### Required work
Repeat the data in full and exactly. Leave the pictures out.

### Data block
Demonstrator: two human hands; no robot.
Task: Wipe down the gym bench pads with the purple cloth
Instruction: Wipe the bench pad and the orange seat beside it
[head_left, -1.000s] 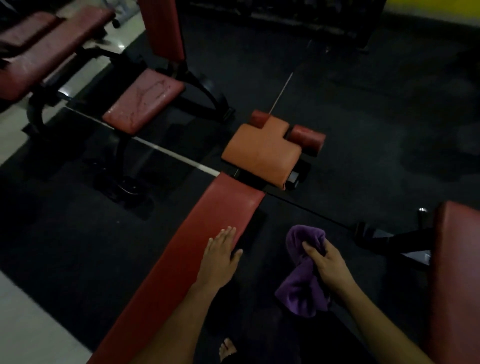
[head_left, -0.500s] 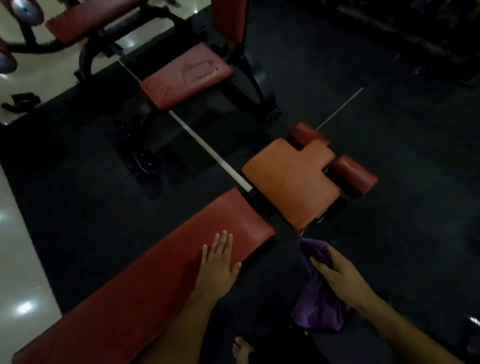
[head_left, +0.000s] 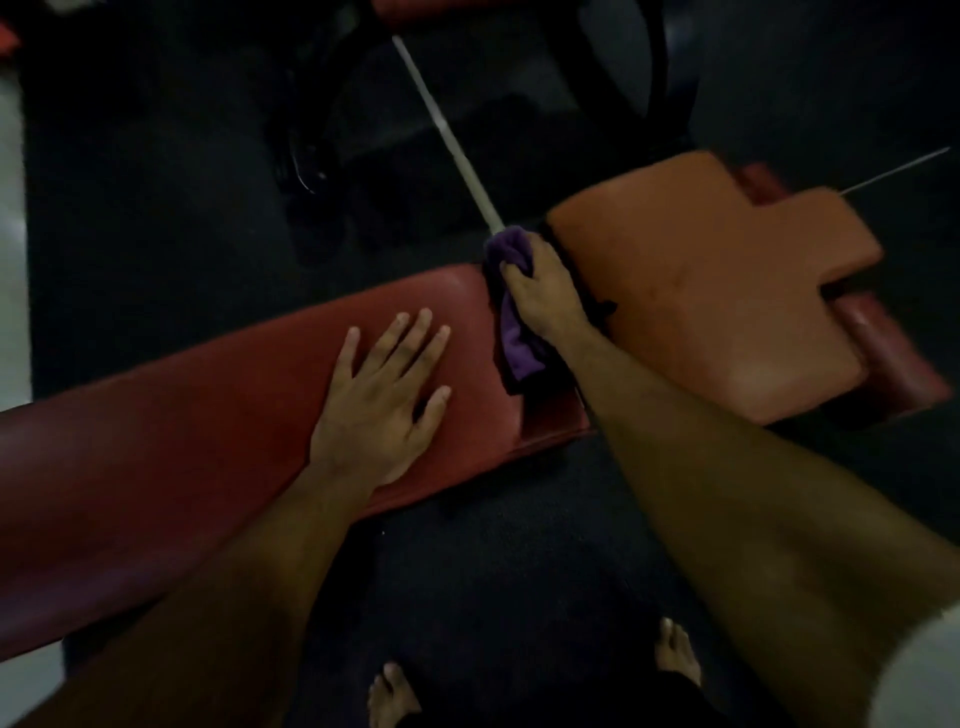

### Exercise output
Demonstrator: two human hands; no robot.
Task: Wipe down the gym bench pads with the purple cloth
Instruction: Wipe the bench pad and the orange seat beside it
[head_left, -1.000s] 
[head_left, -0.500s] 
[head_left, +0.000s] 

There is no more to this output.